From the records below, set down exactly the lines starting with the line that contains "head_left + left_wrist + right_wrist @" and going on through the line that contains "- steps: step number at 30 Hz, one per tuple". Nothing else is wanted.

(Records from a collection)
-------------------------
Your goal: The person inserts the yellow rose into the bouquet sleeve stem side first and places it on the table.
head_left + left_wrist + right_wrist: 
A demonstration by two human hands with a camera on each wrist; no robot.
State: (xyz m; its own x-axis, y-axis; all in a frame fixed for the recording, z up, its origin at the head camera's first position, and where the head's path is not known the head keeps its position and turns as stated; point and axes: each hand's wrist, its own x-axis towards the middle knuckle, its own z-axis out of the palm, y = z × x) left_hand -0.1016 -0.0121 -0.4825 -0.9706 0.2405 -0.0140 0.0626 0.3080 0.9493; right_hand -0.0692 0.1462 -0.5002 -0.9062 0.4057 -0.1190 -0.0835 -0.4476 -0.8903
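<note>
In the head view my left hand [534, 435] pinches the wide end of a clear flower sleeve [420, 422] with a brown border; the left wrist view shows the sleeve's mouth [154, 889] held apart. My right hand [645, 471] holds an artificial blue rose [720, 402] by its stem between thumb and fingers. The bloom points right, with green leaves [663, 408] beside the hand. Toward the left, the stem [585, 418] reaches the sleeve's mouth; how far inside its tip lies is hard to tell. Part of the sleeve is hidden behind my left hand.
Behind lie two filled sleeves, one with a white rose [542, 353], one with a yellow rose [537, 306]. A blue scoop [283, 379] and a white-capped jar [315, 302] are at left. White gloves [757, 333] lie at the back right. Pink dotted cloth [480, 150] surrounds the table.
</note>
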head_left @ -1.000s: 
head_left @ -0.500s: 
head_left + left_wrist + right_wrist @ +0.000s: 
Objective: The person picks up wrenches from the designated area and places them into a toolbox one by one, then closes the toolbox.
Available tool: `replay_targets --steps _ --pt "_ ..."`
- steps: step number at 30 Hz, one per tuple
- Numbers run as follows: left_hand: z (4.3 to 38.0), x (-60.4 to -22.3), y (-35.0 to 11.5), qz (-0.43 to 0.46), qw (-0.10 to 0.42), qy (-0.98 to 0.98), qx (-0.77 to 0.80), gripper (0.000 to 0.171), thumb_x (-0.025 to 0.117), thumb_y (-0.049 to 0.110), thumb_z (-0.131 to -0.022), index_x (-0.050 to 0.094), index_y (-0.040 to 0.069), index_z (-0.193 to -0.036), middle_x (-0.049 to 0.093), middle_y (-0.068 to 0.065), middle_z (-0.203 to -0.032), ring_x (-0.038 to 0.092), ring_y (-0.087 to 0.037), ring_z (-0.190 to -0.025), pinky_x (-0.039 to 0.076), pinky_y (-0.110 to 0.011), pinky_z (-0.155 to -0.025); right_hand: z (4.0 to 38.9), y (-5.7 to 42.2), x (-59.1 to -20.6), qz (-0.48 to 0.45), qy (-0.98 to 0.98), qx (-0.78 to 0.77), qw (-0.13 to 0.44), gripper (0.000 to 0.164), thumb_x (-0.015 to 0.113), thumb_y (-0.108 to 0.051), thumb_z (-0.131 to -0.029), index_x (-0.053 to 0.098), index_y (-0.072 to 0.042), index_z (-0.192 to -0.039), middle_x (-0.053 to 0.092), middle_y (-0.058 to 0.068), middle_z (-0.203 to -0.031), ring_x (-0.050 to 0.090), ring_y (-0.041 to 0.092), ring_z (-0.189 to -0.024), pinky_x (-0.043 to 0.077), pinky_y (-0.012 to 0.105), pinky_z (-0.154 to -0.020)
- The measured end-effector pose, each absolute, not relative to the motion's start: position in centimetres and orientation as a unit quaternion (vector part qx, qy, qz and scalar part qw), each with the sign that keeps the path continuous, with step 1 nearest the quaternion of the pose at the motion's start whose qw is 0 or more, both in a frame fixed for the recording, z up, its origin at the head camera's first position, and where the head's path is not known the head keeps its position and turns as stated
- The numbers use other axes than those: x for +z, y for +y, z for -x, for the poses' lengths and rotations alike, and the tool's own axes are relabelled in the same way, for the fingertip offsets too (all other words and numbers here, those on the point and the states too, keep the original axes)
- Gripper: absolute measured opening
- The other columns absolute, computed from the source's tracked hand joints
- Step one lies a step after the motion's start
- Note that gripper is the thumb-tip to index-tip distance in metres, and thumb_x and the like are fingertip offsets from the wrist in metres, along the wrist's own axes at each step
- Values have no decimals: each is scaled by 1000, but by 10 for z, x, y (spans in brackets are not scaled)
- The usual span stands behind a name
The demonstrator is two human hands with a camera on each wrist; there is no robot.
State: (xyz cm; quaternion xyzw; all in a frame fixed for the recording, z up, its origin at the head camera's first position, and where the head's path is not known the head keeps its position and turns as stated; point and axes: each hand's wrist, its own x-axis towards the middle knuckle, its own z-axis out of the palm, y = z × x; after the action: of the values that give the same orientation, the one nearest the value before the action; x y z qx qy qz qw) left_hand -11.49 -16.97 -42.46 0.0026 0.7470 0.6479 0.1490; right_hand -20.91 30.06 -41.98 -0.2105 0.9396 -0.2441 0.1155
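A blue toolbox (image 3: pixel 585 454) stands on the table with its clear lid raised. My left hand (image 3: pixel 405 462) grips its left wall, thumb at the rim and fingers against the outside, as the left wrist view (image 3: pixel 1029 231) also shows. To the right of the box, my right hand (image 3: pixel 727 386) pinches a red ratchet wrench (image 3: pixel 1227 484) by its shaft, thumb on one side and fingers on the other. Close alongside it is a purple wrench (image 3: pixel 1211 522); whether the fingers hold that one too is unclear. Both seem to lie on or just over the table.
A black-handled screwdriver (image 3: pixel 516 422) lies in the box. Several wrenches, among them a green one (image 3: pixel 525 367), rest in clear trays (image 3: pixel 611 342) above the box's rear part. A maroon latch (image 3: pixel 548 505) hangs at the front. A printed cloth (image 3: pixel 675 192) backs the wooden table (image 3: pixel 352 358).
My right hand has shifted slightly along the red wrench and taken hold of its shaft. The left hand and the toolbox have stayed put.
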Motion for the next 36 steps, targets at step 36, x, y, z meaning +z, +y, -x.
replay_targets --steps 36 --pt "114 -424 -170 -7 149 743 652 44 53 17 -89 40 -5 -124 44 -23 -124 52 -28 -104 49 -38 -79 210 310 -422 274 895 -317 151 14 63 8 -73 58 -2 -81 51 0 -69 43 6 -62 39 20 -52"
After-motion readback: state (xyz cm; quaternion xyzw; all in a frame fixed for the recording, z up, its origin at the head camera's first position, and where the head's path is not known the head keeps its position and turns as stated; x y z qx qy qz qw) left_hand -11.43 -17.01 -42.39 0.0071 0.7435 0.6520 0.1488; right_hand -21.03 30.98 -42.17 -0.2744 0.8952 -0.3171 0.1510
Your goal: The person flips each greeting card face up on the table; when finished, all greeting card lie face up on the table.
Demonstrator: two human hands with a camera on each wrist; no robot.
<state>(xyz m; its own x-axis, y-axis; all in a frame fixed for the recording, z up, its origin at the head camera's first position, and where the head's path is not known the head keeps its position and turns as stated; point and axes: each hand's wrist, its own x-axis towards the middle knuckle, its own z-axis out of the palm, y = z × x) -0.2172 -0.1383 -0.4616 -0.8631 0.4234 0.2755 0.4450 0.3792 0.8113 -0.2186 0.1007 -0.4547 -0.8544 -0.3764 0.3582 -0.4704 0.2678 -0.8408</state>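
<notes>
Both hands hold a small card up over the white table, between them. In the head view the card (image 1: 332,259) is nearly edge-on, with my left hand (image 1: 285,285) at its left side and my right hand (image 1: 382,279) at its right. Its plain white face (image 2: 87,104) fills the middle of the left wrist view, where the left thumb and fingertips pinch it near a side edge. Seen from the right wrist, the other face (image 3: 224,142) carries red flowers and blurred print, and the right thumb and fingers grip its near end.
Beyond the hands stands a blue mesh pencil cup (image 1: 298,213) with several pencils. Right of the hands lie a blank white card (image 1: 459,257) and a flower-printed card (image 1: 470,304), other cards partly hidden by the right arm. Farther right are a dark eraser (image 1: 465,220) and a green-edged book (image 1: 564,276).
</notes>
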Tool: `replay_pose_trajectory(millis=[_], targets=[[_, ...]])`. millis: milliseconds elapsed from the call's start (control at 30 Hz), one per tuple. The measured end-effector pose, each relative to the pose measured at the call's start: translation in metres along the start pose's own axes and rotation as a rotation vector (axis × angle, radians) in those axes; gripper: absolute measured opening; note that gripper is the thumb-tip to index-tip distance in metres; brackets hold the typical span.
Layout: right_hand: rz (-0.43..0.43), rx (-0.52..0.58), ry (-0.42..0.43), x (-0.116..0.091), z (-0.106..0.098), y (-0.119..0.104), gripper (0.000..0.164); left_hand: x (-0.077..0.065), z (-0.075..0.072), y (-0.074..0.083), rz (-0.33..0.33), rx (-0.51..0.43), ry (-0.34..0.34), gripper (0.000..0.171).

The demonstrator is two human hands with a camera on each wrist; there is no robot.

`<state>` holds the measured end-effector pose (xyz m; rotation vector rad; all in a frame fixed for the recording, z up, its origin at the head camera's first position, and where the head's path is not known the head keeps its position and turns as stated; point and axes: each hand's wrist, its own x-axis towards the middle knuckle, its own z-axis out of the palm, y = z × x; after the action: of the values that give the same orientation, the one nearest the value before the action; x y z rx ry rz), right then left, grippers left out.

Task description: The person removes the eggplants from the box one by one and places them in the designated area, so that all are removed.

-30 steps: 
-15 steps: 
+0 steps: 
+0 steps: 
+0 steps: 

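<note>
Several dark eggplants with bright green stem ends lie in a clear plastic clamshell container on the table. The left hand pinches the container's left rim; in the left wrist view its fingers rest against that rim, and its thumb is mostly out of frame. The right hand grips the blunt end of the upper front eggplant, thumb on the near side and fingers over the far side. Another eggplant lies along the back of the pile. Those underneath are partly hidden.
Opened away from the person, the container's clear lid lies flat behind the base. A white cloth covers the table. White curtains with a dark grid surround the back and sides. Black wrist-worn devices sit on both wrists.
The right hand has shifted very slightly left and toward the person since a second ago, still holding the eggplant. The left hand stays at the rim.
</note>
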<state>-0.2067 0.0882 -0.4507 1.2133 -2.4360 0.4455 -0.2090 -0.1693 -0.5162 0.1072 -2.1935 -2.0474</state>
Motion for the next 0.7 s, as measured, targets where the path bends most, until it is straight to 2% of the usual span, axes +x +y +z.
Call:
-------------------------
SOLUTION TO THIS PROBLEM:
head_left + left_wrist + right_wrist @ +0.000s: 
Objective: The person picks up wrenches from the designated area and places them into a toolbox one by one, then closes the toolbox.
Available tool: `replay_targets --steps _ --pt "_ ..."`
- steps: step number at 30 Hz, one per tuple

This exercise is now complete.